The Creative Destruction Lab Reaches a New Quantum Level

Planet earth as seen from Toronto.

If excitement was a necessary and sufficient criteria to reach higher quantum levels, they certainly must have been achieved yesterday morning in room 374 of the Rotman School of Business here in Toronto (aka “the center of the universe” as our modest town is known to Canadians outside the GTA).

In Canadian start-up circles, the Creative Destruction Lab (CDL) is a household name by now, and ever since the program went global, its recognition has reached far past the borders of Canada.

The CDL kicked off with its first cohort in the quantum machine learning stream today, and our company Artiste has been honoured to be part of this exciting new chapter.

For a casual observer, the CDL may look like just another effort to bring venture capital and start-ups together, with some MBA students thrown in for that entrepreneurial spirit. I.e. it may appear as just another glorified pitch competition. But nothing could be further from the truth, as this program has essentially been built around an academic hypothesis of why there is so little start-up activity outside Silicon Valley, and why it has been so difficult to replicate this kind of ecosystem. It certainly is not for lack of scientific talent, capital, or trying.

Ajay Agrawal, the founder of the Creative Destruction Lab, beautifully laid out the core hypothesis around which he structured the CDL. He suspects a crucial market mismatch, in that start-up founders are under-supplied with one crucial resource: Sound entrepreneurial judgment. And the latter can make all the difference.
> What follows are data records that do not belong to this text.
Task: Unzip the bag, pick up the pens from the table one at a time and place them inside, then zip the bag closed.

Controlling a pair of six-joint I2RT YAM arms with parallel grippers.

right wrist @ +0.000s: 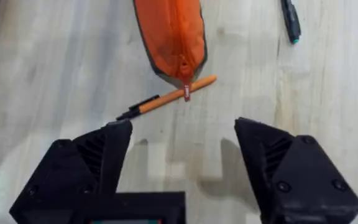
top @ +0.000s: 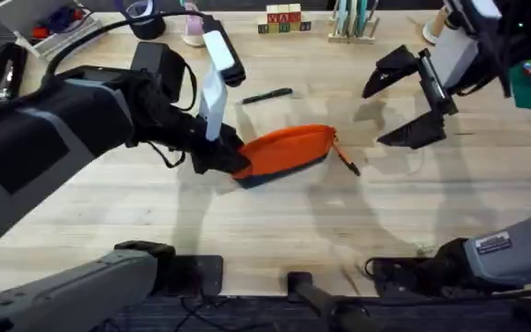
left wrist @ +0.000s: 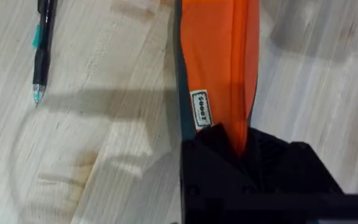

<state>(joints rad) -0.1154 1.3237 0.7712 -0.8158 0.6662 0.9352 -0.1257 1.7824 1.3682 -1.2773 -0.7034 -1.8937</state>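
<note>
Overhead: orange pencil pouch [top: 284, 152] at frame centre on plank surface [top: 247, 221], zip apparently shut; left claw [top: 224, 157] clamped on its left end; right claw [top: 404, 97] spread wide, upper right. Black pen [top: 267, 95] above pouch.
Left wrist: claw pinching pouch end [left wrist: 219, 68].
Right wrist: orange pen [right wrist: 166, 99] lying against pull tab [right wrist: 186, 93], crowding it. Step judged: unzipping; next, right claw must take the tab

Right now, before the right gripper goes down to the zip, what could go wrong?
1. The orange pen lies right at the bag end, under the pull tab; the open right gripper might catch the pen instead of the tab.
2. The left gripper pinches only the bag's far end, so pulling the zip could slip the fabric out.
</note>
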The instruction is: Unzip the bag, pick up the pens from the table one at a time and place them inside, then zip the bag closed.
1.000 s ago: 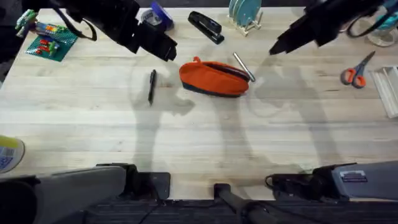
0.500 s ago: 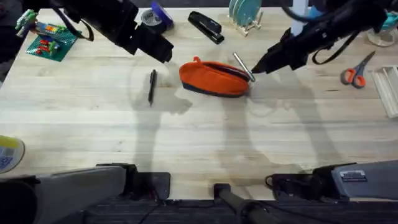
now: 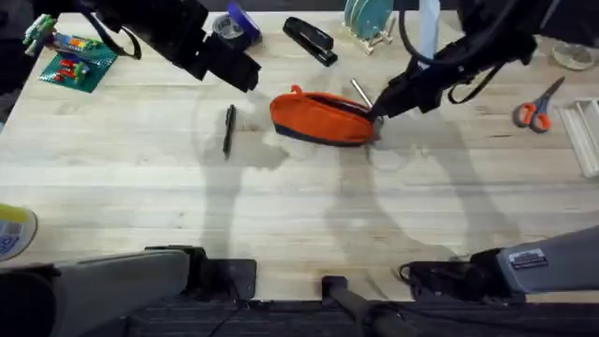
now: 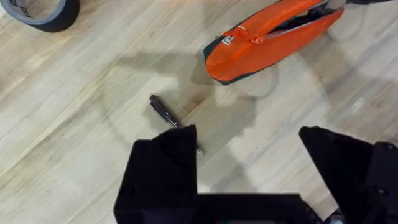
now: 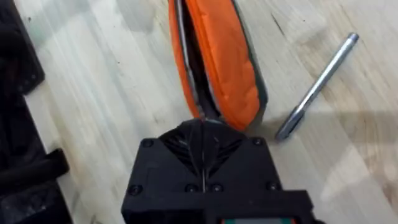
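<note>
The orange bag (image 3: 318,118) lies on the table (image 3: 299,206), a dark slit running along its top. My right gripper (image 3: 378,108) is shut, its tips touching the bag's (image 5: 225,56) right end; whether they pinch anything is hidden. The silvery pen (image 3: 359,91) lies just behind that end, also clear in the right wrist view as a grey pen (image 5: 317,87). The black pen (image 3: 228,129) lies left of the bag. My left gripper (image 3: 241,71) hovers open above and behind it; its wrist view shows the black pen (image 4: 163,112) partly behind one finger (image 4: 165,168), the bag (image 4: 267,37) farther off.
A black stapler (image 3: 310,40) and a rack of teal plates (image 3: 367,19) sit behind the bag. Orange-handled scissors (image 3: 535,109) lie at the right, a green brick plate (image 3: 77,60) at the far left, and a tape roll (image 4: 40,12) near the left gripper.
My right arm has swung left and down from the back right until its tips reached the bag's right end. The left arm, bag and pens have stayed put.
</note>
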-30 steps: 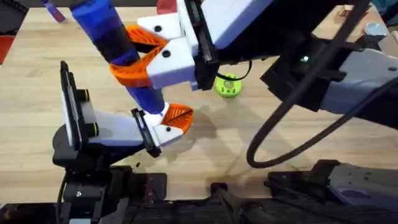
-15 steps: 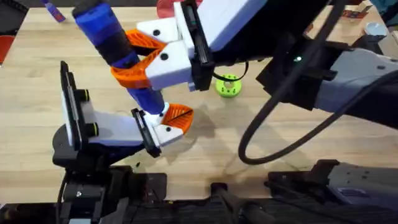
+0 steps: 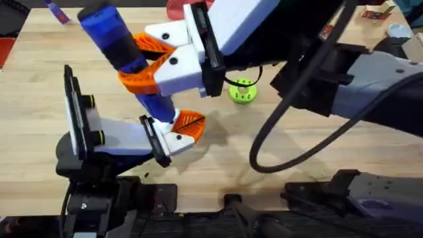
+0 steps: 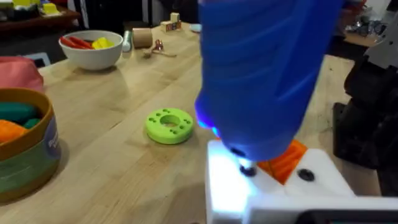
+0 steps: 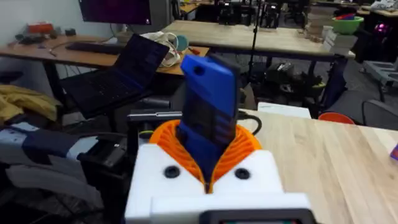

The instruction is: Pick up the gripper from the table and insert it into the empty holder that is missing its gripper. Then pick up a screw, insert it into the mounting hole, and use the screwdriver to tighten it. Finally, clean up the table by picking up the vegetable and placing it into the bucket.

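Tightening stage: screwdriver (image 3: pixel 125 56) is clamped in the right hand (image 3: pixel 155 63), tip at the holder (image 3: pixel 173 137); left hand's opening can't be told, vegetable cleanup is left.

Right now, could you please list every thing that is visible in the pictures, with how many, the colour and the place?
screwdriver: 1, bright blue, tilted, held between the right gripper's orange pads, its tip down at the left gripper's white mount.
disc: 1, lime green with holes, flat on the table beyond the grippers.
bucket: 1, olive green with a blue-purple label, on the table, orange and teal toys inside.
bowl: 1, white, far on the table, red and yellow toys inside.
table: 1, light wood.
right gripper: 1, white with orange ribbed pads, clamped on the screwdriver.
left gripper: 1, white mount with an orange tip, low over the table under the screwdriver's tip.
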`<state>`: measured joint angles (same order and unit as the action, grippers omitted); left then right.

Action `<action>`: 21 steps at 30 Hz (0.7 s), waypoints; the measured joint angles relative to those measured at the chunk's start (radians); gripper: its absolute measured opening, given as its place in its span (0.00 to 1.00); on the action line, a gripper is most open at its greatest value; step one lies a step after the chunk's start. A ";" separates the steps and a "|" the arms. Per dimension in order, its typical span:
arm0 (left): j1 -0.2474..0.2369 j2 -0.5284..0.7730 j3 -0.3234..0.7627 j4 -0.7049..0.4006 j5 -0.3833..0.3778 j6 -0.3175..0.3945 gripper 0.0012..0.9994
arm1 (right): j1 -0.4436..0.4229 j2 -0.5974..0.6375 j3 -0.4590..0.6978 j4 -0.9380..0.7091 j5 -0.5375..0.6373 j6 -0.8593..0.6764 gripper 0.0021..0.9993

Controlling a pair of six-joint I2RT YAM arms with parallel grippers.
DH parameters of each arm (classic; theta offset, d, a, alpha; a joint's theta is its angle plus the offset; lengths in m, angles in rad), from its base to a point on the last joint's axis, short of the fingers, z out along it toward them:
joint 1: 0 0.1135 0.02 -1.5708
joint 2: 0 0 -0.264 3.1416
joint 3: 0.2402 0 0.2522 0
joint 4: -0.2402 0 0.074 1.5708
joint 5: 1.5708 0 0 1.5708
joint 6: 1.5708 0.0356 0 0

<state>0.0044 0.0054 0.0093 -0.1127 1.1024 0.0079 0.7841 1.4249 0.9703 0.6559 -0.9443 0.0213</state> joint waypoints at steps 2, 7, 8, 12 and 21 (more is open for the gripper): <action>0.000 0.000 0.000 0.000 0.000 0.000 0.01 | 0.000 0.003 0.000 0.009 -0.001 0.000 0.02; 0.000 0.000 0.000 0.000 -0.002 0.000 0.01 | 0.000 0.017 -0.001 0.072 -0.014 0.009 0.02; 0.000 0.000 0.000 0.000 -0.003 0.000 0.01 | 0.000 0.018 -0.001 0.092 -0.016 0.017 0.02; 0.000 0.000 0.000 0.000 0.000 0.000 0.01 | 0.000 0.012 0.008 0.132 -0.015 0.030 0.02; 0.000 0.000 0.000 0.000 0.000 0.000 0.01 | -0.002 -0.024 0.122 0.038 -0.015 0.014 0.02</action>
<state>0.0044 0.0055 0.0093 -0.1123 1.1027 0.0082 0.7826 1.4005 1.0922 0.6935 -0.9592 0.0354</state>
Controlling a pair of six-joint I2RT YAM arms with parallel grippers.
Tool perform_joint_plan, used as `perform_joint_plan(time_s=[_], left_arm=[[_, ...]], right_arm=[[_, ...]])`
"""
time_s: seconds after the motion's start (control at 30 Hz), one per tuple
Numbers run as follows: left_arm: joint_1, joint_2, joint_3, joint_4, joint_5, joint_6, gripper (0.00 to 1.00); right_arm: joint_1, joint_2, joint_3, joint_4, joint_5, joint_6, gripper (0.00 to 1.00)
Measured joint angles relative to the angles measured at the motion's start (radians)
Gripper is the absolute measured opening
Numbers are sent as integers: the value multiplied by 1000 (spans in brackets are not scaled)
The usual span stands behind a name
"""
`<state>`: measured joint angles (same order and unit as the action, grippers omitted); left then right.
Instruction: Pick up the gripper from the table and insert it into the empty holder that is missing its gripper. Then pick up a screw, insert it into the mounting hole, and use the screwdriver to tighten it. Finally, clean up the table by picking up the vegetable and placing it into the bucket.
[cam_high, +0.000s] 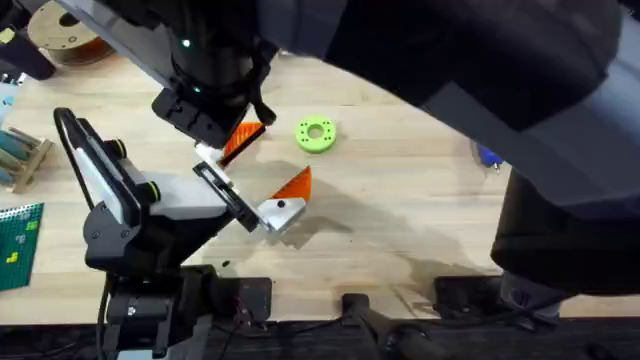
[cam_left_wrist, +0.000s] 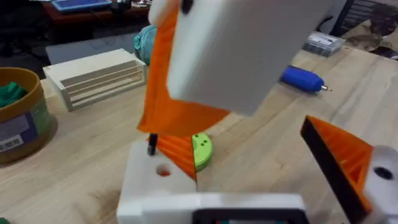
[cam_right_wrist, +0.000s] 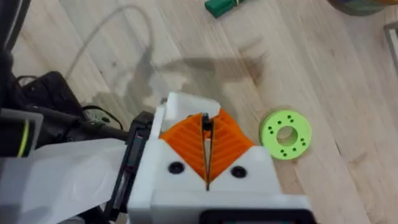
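Note:
My right gripper (cam_right_wrist: 206, 134) reaches across the table, its orange pads (cam_left_wrist: 180, 106) shut on a thin black screw (cam_left_wrist: 151, 144). The screw hangs just above the mounting hole (cam_left_wrist: 163, 170) in the white holder (cam_left_wrist: 146, 186), which forms one finger of my left gripper (cam_left_wrist: 249, 162). An orange gripper wedge (cam_left_wrist: 179, 155) stands in that holder. My left gripper is open, with its other orange wedge finger (cam_left_wrist: 342, 158) well apart. The blue screwdriver (cam_left_wrist: 303, 79) lies on the table (cam_high: 400, 200) beyond. The green vegetable (cam_right_wrist: 221, 6) lies on the wood. The yellow bucket (cam_left_wrist: 25, 127) stands off to one side.
A lime-green ring (cam_high: 316, 133) lies close behind the holder. A slatted wooden crate (cam_left_wrist: 96, 76) stands near the bucket, and a brown spool (cam_high: 65, 38) sits at the far left corner. A green board (cam_high: 18, 240) lies at the table's left edge.

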<state>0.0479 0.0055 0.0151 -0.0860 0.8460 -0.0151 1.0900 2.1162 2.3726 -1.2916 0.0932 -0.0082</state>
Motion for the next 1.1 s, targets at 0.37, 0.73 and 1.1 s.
perform_joint_plan(time_s=[0.37, 0.73, 1.1], left_arm=[[0, 0, 0, 0, 0, 0, 985], [0, 0, 0, 0, 0, 0, 985], [0, 0, 0, 0, 0, 0, 985]], right_arm=[[0, 0, 0, -3, 0, 0, 6], [0, 0, 2, -2, 0, 0, 6], [5, 0, 35, -16, 0, 1, 6]])
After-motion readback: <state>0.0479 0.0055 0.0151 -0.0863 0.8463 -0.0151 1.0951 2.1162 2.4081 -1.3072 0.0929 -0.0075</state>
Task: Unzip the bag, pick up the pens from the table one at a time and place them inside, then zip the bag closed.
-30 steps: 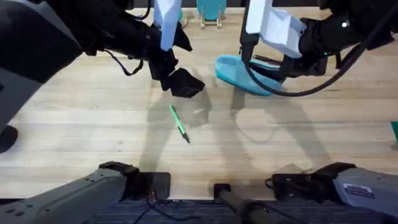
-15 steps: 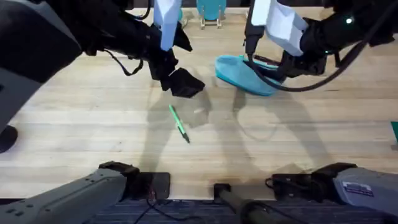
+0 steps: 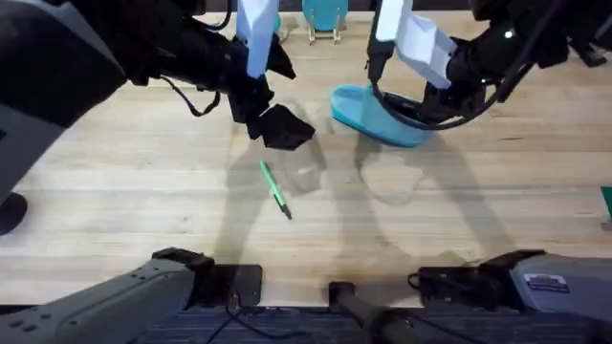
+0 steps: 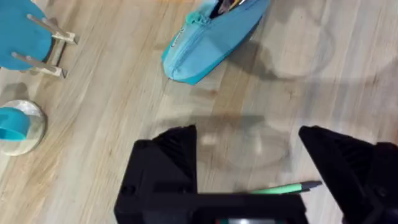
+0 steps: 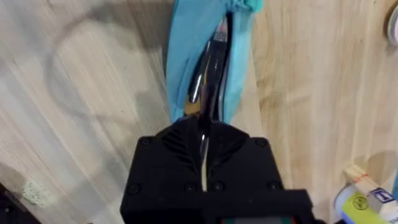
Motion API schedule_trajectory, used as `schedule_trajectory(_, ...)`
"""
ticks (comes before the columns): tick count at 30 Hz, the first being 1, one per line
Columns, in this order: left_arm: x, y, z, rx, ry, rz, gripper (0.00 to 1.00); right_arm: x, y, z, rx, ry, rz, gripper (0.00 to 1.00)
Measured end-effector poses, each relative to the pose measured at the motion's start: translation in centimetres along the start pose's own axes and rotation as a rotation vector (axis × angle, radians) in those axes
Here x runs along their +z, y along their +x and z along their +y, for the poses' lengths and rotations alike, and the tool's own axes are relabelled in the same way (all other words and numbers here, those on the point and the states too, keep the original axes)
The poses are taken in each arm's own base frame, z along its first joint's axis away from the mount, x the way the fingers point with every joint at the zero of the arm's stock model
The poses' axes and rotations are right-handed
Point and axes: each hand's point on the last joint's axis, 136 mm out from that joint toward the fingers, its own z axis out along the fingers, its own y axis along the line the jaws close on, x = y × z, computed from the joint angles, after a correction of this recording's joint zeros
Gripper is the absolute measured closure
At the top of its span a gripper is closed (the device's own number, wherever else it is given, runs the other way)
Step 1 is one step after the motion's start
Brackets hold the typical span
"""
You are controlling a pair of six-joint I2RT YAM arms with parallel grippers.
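Left arm: its black two-finger gripper [image 3: 279,127] hangs over the light butcher-block wooden surface [image 3: 143,191], jaws spread wide with nothing between them, as the left wrist view shows.
Green pen: the slim bright green pen with a dark tip [image 3: 275,190] lies flat on the surface, just in front of and below the left jaws, apart from them; in the left wrist view it [image 4: 283,188] lies between the two fingers' line but lower, untouched.
Green pen handling: judged light, stiff, smooth and apt to roll; best taken across the middle of its barrel, jaws crosswise to its length, closing close to the wood.
Teal bag: the elongated teal-blue soft fabric pencil pouch [image 3: 368,113] lies on the surface to the right of the left gripper, well apart from the green pen; its mouth gapes open along the zipper.
Bag handling: judged limp and light, likely to slide or fold if pushed; the zipper tab is the place to hold for closing.
Black pen: a glossy dark slim pen [image 5: 208,68] runs from the right jaws into the open mouth of the bag.
Right arm: its black gripper [image 5: 202,149] sits at the bag's end, jaws pressed together pinching the dark pen's rear end.
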Motion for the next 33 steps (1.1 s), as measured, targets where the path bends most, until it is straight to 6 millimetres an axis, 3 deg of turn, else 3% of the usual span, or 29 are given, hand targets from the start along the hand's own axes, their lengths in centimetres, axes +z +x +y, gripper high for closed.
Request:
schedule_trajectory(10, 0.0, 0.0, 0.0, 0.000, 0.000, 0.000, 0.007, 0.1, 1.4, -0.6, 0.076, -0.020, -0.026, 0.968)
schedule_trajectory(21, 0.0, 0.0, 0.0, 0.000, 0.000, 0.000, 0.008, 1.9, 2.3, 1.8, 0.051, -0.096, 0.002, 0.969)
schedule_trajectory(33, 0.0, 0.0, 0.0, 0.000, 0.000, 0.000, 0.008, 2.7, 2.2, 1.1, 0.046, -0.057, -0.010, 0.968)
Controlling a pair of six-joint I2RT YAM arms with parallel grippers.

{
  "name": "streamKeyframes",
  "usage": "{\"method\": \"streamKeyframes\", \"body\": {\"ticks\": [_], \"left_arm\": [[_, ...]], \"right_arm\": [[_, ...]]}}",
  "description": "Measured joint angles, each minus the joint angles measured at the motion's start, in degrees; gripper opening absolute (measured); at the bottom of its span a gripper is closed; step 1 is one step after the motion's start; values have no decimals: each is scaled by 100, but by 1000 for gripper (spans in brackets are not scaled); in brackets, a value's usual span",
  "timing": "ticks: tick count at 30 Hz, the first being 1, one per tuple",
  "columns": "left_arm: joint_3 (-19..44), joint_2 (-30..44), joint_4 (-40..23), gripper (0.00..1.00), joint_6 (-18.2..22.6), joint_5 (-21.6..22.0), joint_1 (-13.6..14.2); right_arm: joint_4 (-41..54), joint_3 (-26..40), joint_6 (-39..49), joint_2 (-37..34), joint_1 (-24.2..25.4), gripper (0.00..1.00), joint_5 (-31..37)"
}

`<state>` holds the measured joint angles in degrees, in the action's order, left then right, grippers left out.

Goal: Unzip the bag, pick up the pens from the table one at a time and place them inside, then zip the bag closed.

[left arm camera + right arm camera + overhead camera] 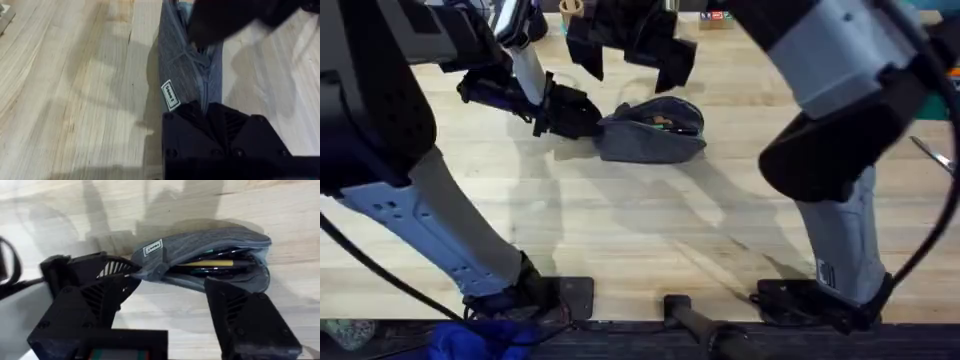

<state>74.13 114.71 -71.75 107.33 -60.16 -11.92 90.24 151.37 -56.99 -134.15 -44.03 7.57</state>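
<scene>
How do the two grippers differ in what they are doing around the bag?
The left gripper is shut on the bag at its end; the right gripper is open and holds nothing. The left gripper is low, at the table; the right gripper hovers above the open bag. Both have black fingers.

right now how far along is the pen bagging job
Done: the bag is unzipped, and a yellow pen and a dark one lie inside. In hand: the left tool grips the bag's end, while the right tool hovers open above it. Left: zip the bag closed; the mouth gapes wide.
</scene>
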Motion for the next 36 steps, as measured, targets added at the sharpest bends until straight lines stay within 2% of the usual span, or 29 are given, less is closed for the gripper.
{"method": "streamKeyframes", "body": {"ticks": [6, 12, 23, 34, 36], "left_arm": [[0, 1, 0, 42, 0, 0, 0], [0, -1, 0, 42, 0, 0, 0], [0, 1, 0, 41, 0, 0, 0], [0, 1, 0, 41, 0, 0, 0], [0, 0, 0, 41, 0, 0, 0]], "right_arm": [[-22, -2, -171, -389, 0, 956, -92], [-24, 0, -273, -423, 0, 886, -116], [-116, 0, -324, -538, 1, 871, -325], [-127, 0, -327, -712, 0, 687, -500], [-127, 0, -329, -712, 0, 624, -513]]}}
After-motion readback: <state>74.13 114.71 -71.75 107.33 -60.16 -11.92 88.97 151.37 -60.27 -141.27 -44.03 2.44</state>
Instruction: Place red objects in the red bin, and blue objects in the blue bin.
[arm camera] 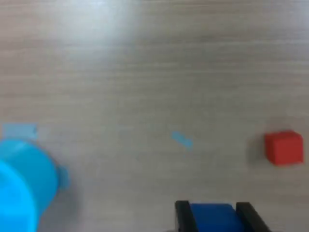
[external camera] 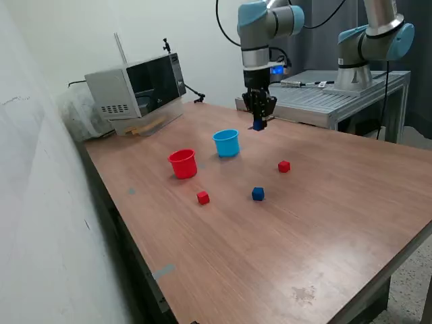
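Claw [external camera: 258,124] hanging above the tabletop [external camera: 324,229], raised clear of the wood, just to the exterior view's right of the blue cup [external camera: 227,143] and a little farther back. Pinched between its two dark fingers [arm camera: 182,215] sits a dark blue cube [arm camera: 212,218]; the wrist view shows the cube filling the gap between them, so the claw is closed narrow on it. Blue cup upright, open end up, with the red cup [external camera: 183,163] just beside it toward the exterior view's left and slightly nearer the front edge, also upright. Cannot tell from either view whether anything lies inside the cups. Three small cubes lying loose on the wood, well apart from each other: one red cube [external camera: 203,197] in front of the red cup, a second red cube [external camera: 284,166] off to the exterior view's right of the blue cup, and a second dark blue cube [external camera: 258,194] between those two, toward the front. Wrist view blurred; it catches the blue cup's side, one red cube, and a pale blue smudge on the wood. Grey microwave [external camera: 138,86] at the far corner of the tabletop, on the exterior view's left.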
He illustrated this with a somewhat comical email from the nineties, written by a Stanford Ph.D. student pitching a project to an Internet provider, arguing that the technology that his small team would build could be extremely profitable, and indicating that they’d love to build this on a fixed salary basis. A hand written note was scribbled on the email print-out from a Stanford business advisor, who suggested realizing this project as their own start-up venture. This company, of course, went on to become Google.

The linked chart should not be misconstrued as sound investment advise.
Two pretty things that are not like the other at all, but the mania is very much the same.

Ajay’s thinking throws some serious shade on the current ICO craze which, like most start-ups, I’ve been following very closely. Blockchain technology has some truly disruptive potential way beyond crypto-currency, and I see many synergies between this trustless distributed computing environment, and how Quantum information will interface with the classical world.

From a start-up’s standpoint, an ICO looks extremely attractive, but like all crowdfunding efforts it still requires a good campaign. However, it all hinges on a whitepaper and technology rather than a business plan, and the former typically comes pretty naturally to technical founders. There are also very few strings attached:

  • The (crypto-)money that comes in is essentially anonymous.
  • Fund raising occurs on a global basis,
  • The process is still essentially unregulated in most jurisdictions.

But if the CDL got it right,  ICOs are missing the most critical aspect to making a venture successful: Sound entrepreneurial advice.

There is little doubt in my mind that we are currently experiencing something akin to tulip mania in the crypto-currency and ICO arena, but the market for tulips did not vanish after the 1637 mania ran its course, and neither will ICOs.  For my part, I expect we will see something of a hybrid model emerge: VC seed rounds augmented by ICOs.

From an entrepreneur’s stand-point, this would be the best of both worlds.